**Your objective:** Before writing anything, find the line that contains "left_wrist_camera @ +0", then retype the entries below exactly from their first line through that one, without pictures.
───── Data shown ─────
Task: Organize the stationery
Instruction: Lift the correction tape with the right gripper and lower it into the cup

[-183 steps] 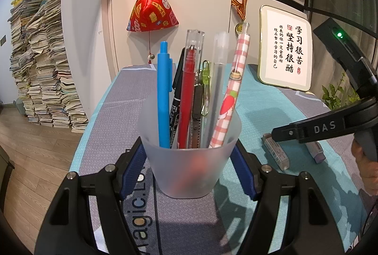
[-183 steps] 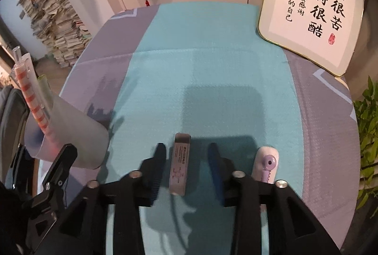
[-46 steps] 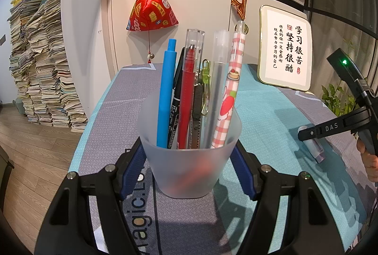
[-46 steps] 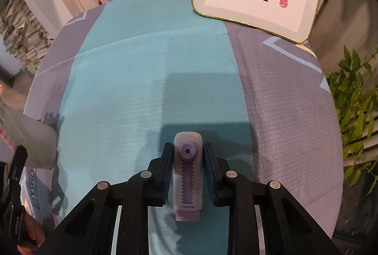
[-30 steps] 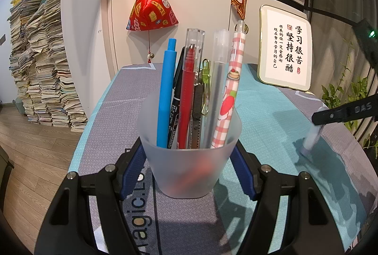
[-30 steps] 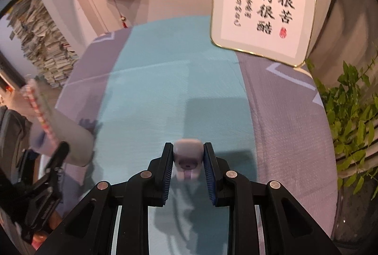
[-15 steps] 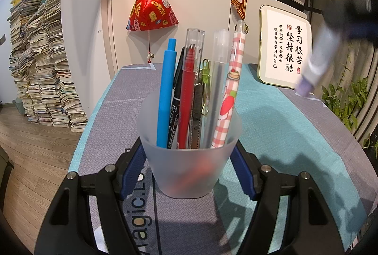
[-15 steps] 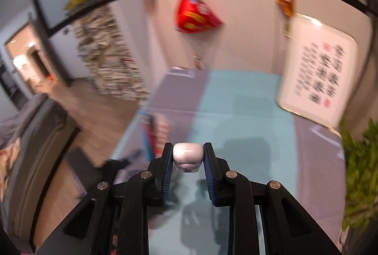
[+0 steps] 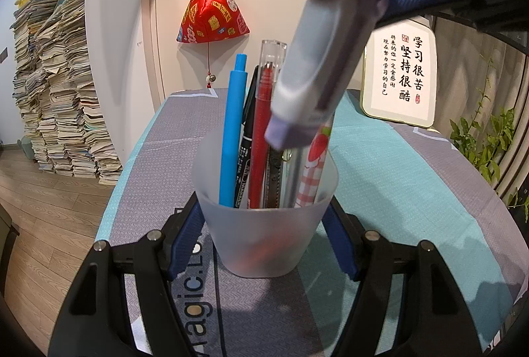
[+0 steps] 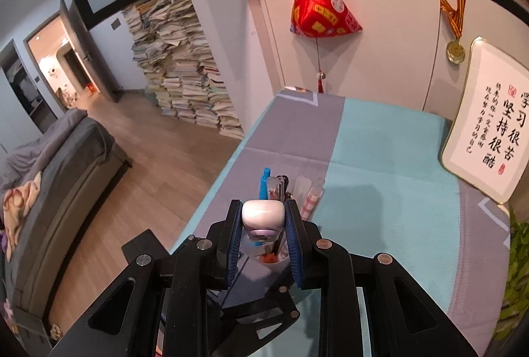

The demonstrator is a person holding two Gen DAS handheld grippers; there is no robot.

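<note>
1. Progress: the cup (image 9: 264, 218) already holds 6 or so items, among them a blue pen (image 9: 233, 138), a black marker (image 9: 244, 155), a red pen (image 9: 264, 125) and a checked pen (image 9: 312, 171). No loose stationery shows on the cloth (image 9: 396, 165) in either view, so the lilac cutter (image 9: 317, 69) looks like the last piece in sight.

2. What is left, as I judge it: lower the cutter into the cup among the pens and release it. It is not yet inside; its lower end hangs over the cup mouth, in front of the pen tops, and contact with them cannot be told.

3. Left gripper (image 9: 264, 224): its fingers (image 9: 185, 234) are clamped on the cup, one pad against each side wall, and the cup stands upright on the cloth between them.

4. Right gripper (image 10: 263, 224): its fingers (image 10: 292, 241) are closed on the cutter's upper end, which sits between the pads near their tips; the rest hangs beyond them.

5. Pose: the right gripper reaches in from above, angled downward, with the cutter tilted so its lower end points down at the cup. The left gripper points slightly down, level with the cup's base.

6. The cup lies directly beyond the right fingertips, below the cutter.
</note>
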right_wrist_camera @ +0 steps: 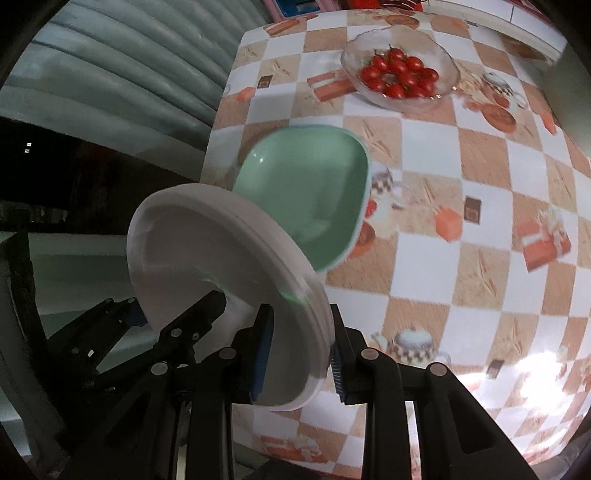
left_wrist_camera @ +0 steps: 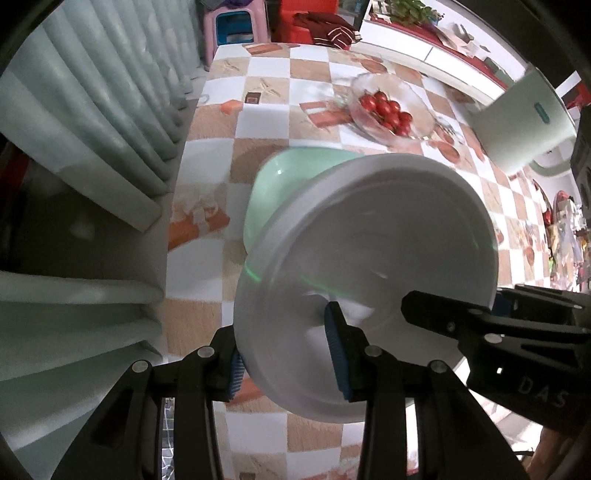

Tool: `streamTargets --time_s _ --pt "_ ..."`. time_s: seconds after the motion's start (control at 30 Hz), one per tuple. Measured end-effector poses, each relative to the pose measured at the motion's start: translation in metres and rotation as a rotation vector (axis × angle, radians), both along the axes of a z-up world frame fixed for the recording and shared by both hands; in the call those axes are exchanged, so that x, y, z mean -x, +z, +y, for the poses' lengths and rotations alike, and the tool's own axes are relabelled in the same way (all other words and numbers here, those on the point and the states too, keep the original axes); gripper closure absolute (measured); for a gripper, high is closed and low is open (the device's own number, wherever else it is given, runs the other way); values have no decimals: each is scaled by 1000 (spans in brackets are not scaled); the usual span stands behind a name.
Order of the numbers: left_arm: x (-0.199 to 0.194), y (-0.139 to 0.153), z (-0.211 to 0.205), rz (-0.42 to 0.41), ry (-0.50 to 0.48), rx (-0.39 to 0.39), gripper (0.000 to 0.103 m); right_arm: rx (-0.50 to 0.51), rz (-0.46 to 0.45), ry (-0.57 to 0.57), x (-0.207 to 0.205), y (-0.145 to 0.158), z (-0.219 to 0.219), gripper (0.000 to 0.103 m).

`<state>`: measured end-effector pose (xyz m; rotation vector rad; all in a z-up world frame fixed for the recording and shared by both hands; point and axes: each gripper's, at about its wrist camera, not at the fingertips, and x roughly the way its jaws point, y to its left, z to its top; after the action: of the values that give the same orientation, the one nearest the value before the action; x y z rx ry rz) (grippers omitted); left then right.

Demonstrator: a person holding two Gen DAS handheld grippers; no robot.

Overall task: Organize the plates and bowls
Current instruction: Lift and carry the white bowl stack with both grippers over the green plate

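A white plate stack (left_wrist_camera: 369,240) hangs tilted in the air, held at its rim from two sides. My left gripper (left_wrist_camera: 286,362) is shut on the near rim, one blue pad on each face. My right gripper (left_wrist_camera: 454,306) clamps the rim further right. In the right wrist view, the right gripper (right_wrist_camera: 300,363) is shut on the edge of the white plates (right_wrist_camera: 207,251), and the left gripper (right_wrist_camera: 173,314) grips them at the lower left. Below and beyond them, a pale green squarish dish (right_wrist_camera: 306,192) lies on the table, partly hidden by the plates in the left wrist view (left_wrist_camera: 291,173).
A glass bowl of cherry tomatoes (right_wrist_camera: 400,70) stands further back on the checked tablecloth (right_wrist_camera: 480,184). Pale curtains (left_wrist_camera: 92,92) hang past the table's left edge. A light green appliance (left_wrist_camera: 524,122) stands at the right, and a pink stool (left_wrist_camera: 236,26) beyond the far end.
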<state>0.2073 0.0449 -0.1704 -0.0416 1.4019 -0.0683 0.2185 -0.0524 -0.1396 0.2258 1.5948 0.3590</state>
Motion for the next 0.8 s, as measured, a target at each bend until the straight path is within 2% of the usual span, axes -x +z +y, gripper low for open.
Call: streamTargets --time_s 0.37,0.8 --pt "-43 -19 2 -10 1 14 62 16 -4 -8 -46 -19 1 72" --pt "-72 -44 2 32 -15 1 62 17 17 -36 -69 -44 -3 72"
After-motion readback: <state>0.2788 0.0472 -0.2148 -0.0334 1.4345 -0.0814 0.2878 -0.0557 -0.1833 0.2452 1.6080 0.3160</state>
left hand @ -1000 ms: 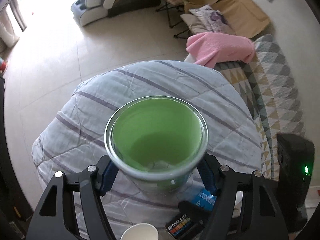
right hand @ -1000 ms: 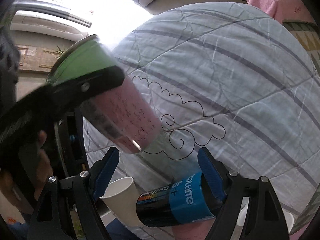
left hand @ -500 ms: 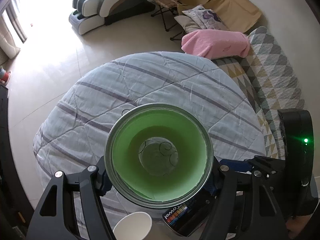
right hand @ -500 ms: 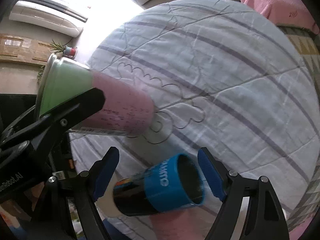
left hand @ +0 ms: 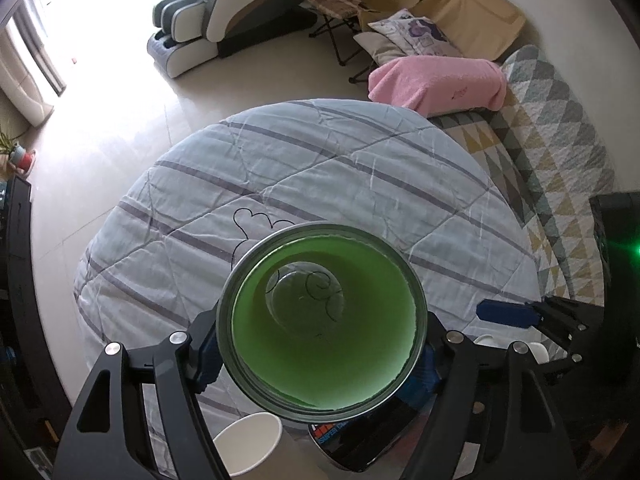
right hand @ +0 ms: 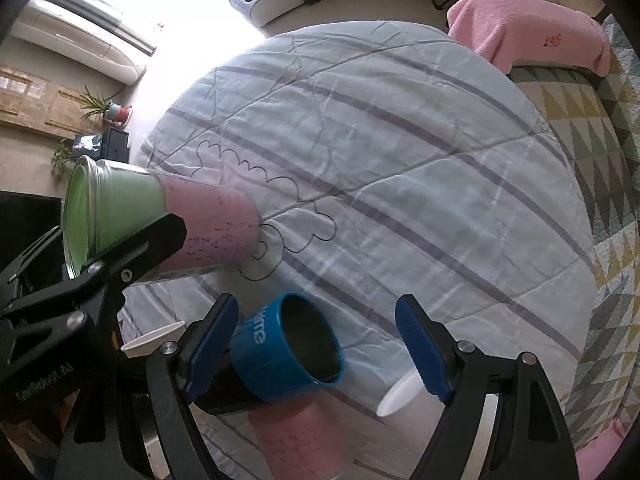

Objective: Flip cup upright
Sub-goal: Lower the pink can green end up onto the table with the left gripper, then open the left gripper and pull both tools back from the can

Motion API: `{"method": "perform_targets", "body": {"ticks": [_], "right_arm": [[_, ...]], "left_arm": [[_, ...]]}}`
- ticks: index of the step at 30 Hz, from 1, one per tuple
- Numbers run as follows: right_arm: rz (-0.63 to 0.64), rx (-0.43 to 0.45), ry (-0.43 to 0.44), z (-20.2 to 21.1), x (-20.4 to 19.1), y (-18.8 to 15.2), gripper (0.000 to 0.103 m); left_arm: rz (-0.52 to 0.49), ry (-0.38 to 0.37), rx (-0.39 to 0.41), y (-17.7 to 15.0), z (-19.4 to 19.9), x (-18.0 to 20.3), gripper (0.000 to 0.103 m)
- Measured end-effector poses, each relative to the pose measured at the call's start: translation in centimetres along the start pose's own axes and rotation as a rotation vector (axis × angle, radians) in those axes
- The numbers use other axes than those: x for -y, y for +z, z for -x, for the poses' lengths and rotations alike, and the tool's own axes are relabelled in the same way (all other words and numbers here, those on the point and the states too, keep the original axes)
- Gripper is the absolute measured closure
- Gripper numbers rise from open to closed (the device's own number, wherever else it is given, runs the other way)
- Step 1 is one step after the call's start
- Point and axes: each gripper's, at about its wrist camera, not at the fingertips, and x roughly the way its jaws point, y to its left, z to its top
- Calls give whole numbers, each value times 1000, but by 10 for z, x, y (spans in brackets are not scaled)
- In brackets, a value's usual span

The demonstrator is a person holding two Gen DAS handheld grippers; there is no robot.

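My left gripper [left hand: 320, 340] is shut on a clear glass cup with a green and pink lining [left hand: 320, 332]; I look straight into its mouth. In the right wrist view the same cup [right hand: 168, 224] is tilted, its base touching or just above the striped quilt [right hand: 400, 140], mouth toward the left, with the left gripper's arm [right hand: 100, 280] clamped on it. My right gripper [right hand: 316, 344] is open and empty above a blue and black cup [right hand: 292, 356] standing mouth up. The blue right fingertip [left hand: 504, 314] shows in the left wrist view.
White paper cups stand near the front edge [left hand: 248, 444] [right hand: 400, 398] [right hand: 154, 340]. A pink cup [right hand: 296, 440] sits below the blue one. A pink towel [right hand: 528, 28] lies at the quilt's far right, beside a triangle-patterned cover [right hand: 592, 200].
The left gripper has swung the green cup from mouth up-left toward base down and lowered it to the quilt. The right gripper has pulled back and risen over the blue cup.
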Motion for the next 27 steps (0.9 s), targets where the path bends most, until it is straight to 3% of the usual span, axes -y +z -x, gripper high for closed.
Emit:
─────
**Answer section:**
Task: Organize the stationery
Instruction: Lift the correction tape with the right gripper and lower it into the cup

[-183 steps] 
[-183 steps] 
[-46 steps] 
[-46 steps] 
[-30 steps] 
[-30 steps] 
[-15 steps] 
[-15 steps] 
[+0 steps] 
[+0 steps] 

The demonstrator is a person holding two Gen DAS handheld grippers; there is no robot.

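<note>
1. Progress: the cup (image 9: 264, 218) already holds 6 or so items, among them a blue pen (image 9: 233, 138), a black marker (image 9: 244, 155), a red pen (image 9: 264, 125) and a checked pen (image 9: 312, 171). No loose stationery shows on the cloth (image 9: 396, 165) in either view, so the lilac cutter (image 9: 317, 69) looks like the last piece in sight.

2. What is left, as I judge it: lower the cutter into the cup among the pens and release it. It is not yet inside; its lower end hangs over the cup mouth, in front of the pen tops, and contact with them cannot be told.

3. Left gripper (image 9: 264, 224): its fingers (image 9: 185, 234) are clamped on the cup, one pad against each side wall, and the cup stands upright on the cloth between them.

4. Right gripper (image 10: 263, 224): its fingers (image 10: 292, 241) are closed on the cutter's upper end, which sits between the pads near their tips; the rest hangs beyond them.

5. Pose: the right gripper reaches in from above, angled downward, with the cutter tilted so its lower end points down at the cup. The left gripper points slightly down, level with the cup's base.

6. The cup lies directly beyond the right fingertips, below the cutter.
</note>
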right_wrist_camera @ +0 steps: 
left_wrist_camera @ +0 steps: 

The required output has been supplied.